### [TASK TO CARRY OUT]
Without including any pictures, reproduce the full listing exactly.

RECORDS SUPPLIED Block Start

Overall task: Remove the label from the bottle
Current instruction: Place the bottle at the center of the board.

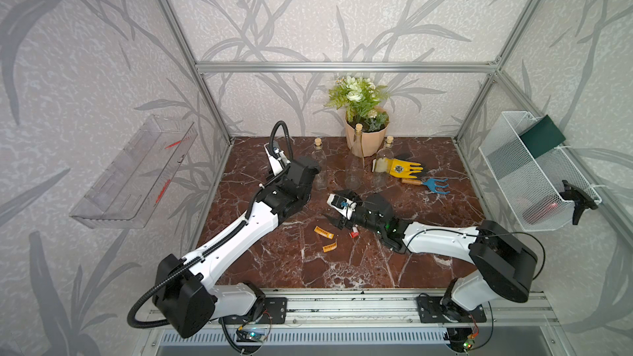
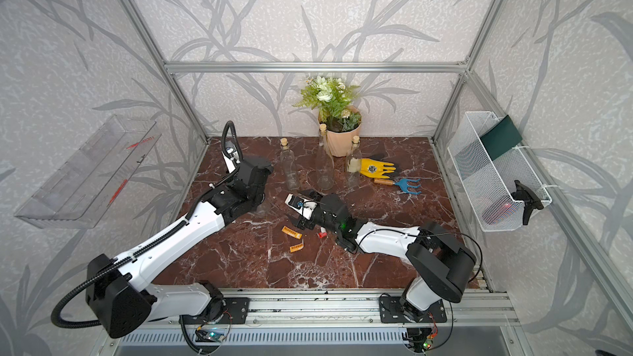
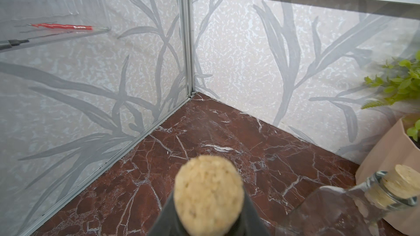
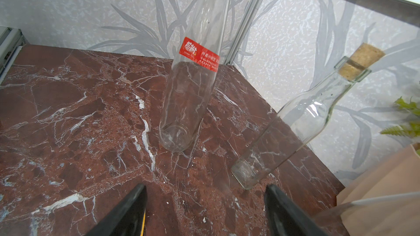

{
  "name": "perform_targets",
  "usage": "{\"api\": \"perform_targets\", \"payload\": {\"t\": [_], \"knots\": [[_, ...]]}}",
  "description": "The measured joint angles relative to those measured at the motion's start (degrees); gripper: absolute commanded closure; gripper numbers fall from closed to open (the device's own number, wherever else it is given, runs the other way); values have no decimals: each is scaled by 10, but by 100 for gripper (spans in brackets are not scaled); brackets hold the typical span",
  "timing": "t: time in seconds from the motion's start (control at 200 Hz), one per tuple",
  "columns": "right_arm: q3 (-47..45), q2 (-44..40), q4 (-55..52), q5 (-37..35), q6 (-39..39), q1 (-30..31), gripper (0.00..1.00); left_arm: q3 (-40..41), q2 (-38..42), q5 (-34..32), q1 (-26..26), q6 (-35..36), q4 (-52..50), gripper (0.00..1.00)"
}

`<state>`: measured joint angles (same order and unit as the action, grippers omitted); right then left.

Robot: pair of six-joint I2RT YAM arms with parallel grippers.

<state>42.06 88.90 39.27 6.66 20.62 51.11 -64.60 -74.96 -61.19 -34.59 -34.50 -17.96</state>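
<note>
Red-brown marble, polished and veined in white, forms the floor of a booth. It is walled in pale, grainy wallpaper printed with grey leaf shapes and edged by aluminium bars.

At the centre of the right wrist view, a slim, clear glass bottle is seen with its round base down on the marble. A glossy red label with white print is wrapped round its middle. Its rough cork fills the lower centre of the left wrist view. There the left gripper, dark and blurred, is clamped round the neck just below.

The right gripper is seen at the lower edge of its view, its black tapered jaws spread wide with nothing between them.

Three corked bottles are ranged mid-frame in both top views, before a paper-wrapped pot. Two orange strips lie below centre.
</note>
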Motion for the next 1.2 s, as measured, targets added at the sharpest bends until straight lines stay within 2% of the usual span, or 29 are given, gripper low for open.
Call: {"api": "perform_targets", "payload": {"t": [0.43, 0.93, 1.02, 1.2], "knots": [[-9, 0, 3, 0, -6, 0, 17, -35, -47, -110, -25, -56, -31, 100], [-9, 3, 2, 1, -11, 1, 17, -62, -80, -122, -30, -142, -99, 97], [-9, 4, 2, 1, -11, 1, 17, -62, -84, -122, -30, -151, -108, 93], [-9, 13, 3, 3, -13, 2, 17, -62, -86, -122, -31, -159, -113, 78]]}}
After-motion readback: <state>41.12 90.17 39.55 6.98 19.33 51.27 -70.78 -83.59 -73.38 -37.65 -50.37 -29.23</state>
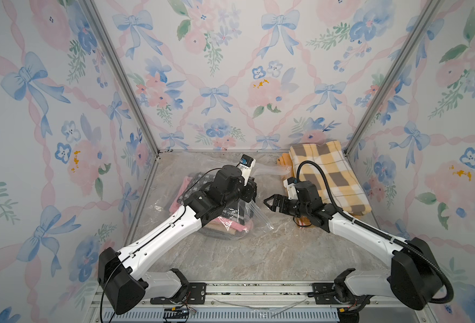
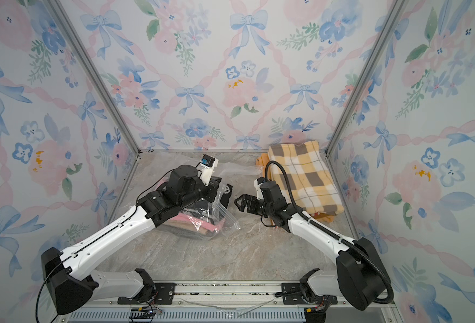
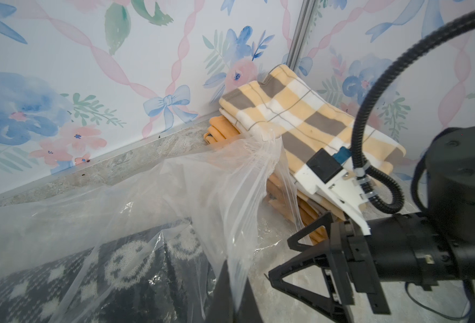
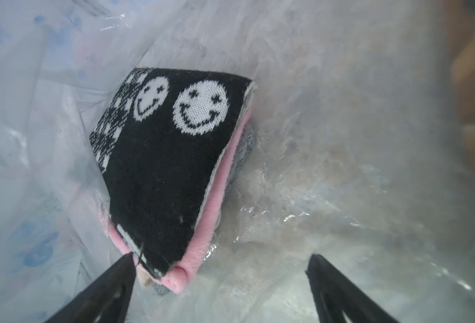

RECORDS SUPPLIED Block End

### [EXERCISE RESULT]
Overall task: Remove the label from the bottle
Current instruction: Place the bottle at the center of the board.


{
  "name": "perform_targets",
  "usage": "{\"api\": \"perform_targets\", \"payload\": {\"t\": [_], \"knots\": [[_, ...]]}}",
  "description": "The measured joint angles relative to those measured at the motion's start (degrees); gripper: absolute commanded closure; gripper numbers fall from closed to open (the device's own number, wherever else it is given, runs the other way); values have no decimals: each is scaled by 10, but by 100 for gripper (spans in brackets are not scaled); brackets hold the typical span",
  "timing": "t: time in seconds from the motion's start (control at 200 Hz), one per tuple",
  "columns": "right_arm: q3 (-47..45), q2 (-44..40), q4 (-55..52), q5 (-37..35), q6 (-39..39), q1 (-30..31), gripper (0.00..1.00); left_arm: q3 (-40..41), q2 (-38..42), q5 (-34..32), q1 (-26..26), q6 (-35..36), q4 (-52..50), gripper (0.00..1.00)"
}

`<state>`: measured joint angles (same order and unit as the action, grippers omitted); right then left.

Robot: pair of six-joint I2RT YAM arms with parallel grippers.

<state>42.06 88.90 39.27 6.66 20.62 51.11 -64.60 -74.96 -61.19 -34.59 -34.50 -17.96</state>
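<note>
Red-brown marble, polished and veined in white, forms the floor of a booth. It is walled in pale, grainy wallpaper printed with grey leaf shapes and edged by aluminium bars.

At the centre of the right wrist view, a slim, clear glass bottle is seen with its round base down on the marble. A glossy red label with white print is wrapped round its middle. Its rough cork fills the lower centre of the left wrist view. There the left gripper, dark and blurred, is clamped round the neck just below.

The right gripper is seen at the lower edge of its view, its black tapered jaws spread wide with nothing between them.

Three corked bottles are ranged mid-frame in both top views, before a paper-wrapped pot. Two orange strips lie below centre.
</note>
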Motion for the next 1.2 s, as measured, targets added at the sharpest bends until straight lines stay within 2% of the usual span, or 29 are given, gripper low for open.
Call: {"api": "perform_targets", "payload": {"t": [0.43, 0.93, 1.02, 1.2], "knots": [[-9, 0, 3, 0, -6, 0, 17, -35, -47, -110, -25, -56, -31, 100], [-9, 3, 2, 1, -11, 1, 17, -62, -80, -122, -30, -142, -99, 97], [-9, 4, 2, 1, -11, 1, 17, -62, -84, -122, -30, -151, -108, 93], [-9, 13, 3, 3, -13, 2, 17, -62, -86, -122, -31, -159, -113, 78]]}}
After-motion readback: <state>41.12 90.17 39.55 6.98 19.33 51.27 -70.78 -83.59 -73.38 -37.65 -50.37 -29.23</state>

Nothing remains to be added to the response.